What the exercise asks:
Your answer consists of the lines in the data that contain "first". Copy each of them.

Data for processing:
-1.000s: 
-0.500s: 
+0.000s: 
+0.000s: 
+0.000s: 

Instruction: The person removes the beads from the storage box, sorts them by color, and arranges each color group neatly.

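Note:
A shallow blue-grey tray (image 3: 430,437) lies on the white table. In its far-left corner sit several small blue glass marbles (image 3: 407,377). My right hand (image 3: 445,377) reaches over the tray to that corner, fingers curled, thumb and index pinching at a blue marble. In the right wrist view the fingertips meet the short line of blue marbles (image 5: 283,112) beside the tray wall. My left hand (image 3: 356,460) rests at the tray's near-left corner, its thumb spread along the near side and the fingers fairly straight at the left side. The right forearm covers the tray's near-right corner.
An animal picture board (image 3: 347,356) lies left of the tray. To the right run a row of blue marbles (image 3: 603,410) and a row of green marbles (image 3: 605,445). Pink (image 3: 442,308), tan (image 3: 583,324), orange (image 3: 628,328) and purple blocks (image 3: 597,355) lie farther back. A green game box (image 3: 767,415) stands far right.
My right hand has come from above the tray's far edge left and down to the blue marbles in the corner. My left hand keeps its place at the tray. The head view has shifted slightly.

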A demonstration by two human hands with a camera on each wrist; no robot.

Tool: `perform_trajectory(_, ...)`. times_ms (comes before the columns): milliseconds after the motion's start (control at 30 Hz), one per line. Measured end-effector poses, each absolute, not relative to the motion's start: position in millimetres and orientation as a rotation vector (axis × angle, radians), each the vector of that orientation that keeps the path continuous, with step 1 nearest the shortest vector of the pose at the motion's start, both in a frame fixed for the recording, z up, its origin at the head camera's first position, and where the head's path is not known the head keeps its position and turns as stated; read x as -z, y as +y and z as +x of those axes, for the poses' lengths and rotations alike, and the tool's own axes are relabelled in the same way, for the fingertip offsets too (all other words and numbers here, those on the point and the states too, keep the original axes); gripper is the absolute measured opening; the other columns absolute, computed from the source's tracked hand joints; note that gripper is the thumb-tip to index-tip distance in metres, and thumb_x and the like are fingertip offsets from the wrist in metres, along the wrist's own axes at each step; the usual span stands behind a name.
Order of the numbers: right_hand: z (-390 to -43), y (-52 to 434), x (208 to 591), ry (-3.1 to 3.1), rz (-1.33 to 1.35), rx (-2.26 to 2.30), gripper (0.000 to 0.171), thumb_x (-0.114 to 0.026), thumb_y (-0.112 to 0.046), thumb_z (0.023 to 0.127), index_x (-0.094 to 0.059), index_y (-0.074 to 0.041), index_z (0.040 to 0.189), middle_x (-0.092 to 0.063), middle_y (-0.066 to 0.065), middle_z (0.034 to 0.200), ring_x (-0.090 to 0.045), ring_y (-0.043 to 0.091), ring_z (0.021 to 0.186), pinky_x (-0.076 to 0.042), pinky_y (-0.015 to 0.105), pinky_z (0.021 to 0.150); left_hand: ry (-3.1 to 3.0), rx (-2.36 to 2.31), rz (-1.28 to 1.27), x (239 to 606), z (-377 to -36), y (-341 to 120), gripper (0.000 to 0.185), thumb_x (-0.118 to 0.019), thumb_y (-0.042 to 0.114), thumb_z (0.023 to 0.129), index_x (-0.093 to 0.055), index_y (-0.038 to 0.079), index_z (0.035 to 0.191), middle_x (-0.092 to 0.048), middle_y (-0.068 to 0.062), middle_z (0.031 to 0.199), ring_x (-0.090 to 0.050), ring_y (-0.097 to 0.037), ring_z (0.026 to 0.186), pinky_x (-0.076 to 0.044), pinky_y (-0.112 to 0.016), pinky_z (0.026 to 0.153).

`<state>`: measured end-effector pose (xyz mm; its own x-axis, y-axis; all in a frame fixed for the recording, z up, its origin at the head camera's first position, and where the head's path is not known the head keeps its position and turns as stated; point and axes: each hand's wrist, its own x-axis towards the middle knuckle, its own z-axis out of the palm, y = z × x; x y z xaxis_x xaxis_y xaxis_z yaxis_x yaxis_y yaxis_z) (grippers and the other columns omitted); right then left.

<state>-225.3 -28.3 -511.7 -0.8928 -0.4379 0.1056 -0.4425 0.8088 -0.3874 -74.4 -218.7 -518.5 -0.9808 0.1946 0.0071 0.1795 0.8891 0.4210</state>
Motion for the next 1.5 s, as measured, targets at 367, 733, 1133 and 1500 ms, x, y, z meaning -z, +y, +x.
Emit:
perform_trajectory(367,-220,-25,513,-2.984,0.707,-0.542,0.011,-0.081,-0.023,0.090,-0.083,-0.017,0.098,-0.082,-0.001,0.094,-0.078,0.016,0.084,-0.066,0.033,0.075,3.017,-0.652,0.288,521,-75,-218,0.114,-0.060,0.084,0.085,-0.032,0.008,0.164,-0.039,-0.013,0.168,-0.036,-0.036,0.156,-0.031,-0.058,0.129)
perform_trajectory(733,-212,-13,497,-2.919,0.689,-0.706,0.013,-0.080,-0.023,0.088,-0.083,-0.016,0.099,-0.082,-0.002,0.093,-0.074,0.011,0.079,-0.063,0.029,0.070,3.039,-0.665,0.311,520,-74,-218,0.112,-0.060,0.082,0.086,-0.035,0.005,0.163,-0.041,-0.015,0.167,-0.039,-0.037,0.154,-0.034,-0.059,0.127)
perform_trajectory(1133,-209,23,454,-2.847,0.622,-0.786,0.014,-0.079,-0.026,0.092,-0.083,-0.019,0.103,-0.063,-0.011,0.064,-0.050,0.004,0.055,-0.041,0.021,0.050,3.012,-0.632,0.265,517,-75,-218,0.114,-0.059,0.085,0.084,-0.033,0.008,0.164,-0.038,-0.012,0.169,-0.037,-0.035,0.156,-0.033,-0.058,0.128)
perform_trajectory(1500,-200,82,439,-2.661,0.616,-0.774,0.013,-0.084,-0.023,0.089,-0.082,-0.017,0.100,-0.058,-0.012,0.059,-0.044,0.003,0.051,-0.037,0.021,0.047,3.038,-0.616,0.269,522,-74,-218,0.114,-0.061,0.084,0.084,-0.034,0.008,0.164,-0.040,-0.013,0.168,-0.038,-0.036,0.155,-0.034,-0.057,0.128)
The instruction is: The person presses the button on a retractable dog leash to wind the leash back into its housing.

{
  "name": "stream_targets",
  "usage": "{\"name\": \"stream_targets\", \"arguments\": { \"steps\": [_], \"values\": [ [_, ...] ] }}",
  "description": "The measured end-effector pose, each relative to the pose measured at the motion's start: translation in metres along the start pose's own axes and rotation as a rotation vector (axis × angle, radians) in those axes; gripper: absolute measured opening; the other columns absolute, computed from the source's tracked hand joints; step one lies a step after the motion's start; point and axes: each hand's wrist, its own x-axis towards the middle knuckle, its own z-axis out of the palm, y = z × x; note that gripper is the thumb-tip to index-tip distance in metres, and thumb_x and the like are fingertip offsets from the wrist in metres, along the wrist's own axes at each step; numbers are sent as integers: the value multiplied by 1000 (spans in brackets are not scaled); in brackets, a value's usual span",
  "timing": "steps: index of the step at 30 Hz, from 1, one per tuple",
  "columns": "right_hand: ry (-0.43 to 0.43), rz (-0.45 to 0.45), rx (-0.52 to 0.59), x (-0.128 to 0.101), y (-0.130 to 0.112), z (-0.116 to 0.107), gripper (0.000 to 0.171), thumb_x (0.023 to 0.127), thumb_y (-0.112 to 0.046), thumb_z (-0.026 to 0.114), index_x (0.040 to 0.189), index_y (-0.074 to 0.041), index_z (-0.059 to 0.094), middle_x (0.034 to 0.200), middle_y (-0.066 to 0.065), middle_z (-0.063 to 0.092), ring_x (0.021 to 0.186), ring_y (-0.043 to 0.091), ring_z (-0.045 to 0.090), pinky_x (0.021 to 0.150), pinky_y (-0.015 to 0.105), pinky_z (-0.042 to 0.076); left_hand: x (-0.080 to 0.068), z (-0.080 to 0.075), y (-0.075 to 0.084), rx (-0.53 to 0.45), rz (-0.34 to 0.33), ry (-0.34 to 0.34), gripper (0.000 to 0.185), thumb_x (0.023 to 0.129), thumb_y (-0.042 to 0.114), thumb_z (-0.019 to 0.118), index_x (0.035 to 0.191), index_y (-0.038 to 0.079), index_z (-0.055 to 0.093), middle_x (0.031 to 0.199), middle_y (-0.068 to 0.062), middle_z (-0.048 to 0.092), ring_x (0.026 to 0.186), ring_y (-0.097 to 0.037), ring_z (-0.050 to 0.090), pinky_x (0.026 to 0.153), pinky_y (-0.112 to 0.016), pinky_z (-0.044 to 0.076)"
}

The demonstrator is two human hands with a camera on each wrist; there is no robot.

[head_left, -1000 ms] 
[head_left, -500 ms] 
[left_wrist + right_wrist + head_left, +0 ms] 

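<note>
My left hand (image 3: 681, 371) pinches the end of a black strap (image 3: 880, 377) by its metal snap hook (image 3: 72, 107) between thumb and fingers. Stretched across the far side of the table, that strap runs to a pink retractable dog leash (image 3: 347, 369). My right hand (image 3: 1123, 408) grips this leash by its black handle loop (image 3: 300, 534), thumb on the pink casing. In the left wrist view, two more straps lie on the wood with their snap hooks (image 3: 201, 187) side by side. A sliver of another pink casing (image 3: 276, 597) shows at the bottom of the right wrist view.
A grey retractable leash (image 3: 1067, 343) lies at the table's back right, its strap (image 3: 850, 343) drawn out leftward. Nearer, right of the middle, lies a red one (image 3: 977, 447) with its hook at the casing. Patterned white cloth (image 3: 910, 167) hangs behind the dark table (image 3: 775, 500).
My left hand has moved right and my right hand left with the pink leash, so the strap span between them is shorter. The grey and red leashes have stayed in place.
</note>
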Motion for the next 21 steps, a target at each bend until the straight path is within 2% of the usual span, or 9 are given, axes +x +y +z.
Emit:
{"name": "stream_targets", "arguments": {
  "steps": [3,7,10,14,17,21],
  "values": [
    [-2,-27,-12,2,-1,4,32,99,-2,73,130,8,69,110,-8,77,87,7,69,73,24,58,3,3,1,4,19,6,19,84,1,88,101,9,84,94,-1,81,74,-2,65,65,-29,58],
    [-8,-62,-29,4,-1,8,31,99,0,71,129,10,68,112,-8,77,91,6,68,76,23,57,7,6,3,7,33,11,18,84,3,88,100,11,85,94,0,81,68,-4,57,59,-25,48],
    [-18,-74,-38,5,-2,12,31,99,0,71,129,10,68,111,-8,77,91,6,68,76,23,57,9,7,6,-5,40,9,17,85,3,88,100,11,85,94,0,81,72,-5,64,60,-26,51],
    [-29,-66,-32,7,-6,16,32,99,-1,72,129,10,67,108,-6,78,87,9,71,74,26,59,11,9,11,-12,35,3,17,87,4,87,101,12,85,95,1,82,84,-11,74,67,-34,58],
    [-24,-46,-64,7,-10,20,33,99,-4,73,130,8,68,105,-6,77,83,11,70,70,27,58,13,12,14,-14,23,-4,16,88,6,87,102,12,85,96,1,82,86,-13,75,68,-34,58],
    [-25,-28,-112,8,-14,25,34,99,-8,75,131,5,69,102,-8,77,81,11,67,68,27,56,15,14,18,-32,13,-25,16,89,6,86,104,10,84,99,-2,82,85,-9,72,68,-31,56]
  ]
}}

Exercise output:
Tool: `perform_trajectory(_, ...)`. times_ms (comes before the columns): milliseconds after the motion's start (control at 30 Hz), one per line. Measured end-effector poses, each absolute, not relative to the motion's start: position in millimetres and orientation as a rotation vector (axis × angle, radians), each the vector of that orientation that keeps the path continuous, with step 1 nearest the shortest vector of the pose at the motion's start, both in a frame fixed for the recording, z up, its origin at the head camera's first position, and where the head's path is not known the head keeps its position and turns as stated; read x as -z, y as +y and z as +x of those axes, for the poses' lengths and rotations alike, and the tool's own axes are relabelled in the same way, for the fingertip offsets too (all other words and numbers here, those on the point and the states too, keep the original axes); gripper is the absolute measured opening; the other columns absolute, computed from the source's tracked hand joints; note that gripper is the thumb-tip to index-tip distance in metres, and thumb_x and the like are fingertip offsets from the wrist in metres, along the wrist's own axes at each step; the usual span stands behind a name.
`<state>`: measured end-effector pose (xyz mm; its own x-axis, y-axis; all in a frame fixed for the recording, z up, its origin at the head camera's first position, and where the head's path is not known the head keeps its position and turns as stated; point and axes: each hand's wrist, its own x-axis towards the middle knuckle, its own z-axis out of the palm, y = z × x; x y z xaxis_x xaxis_y xaxis_z yaxis_x yaxis_y yaxis_z) (grippers and the other columns omitted); right then left.

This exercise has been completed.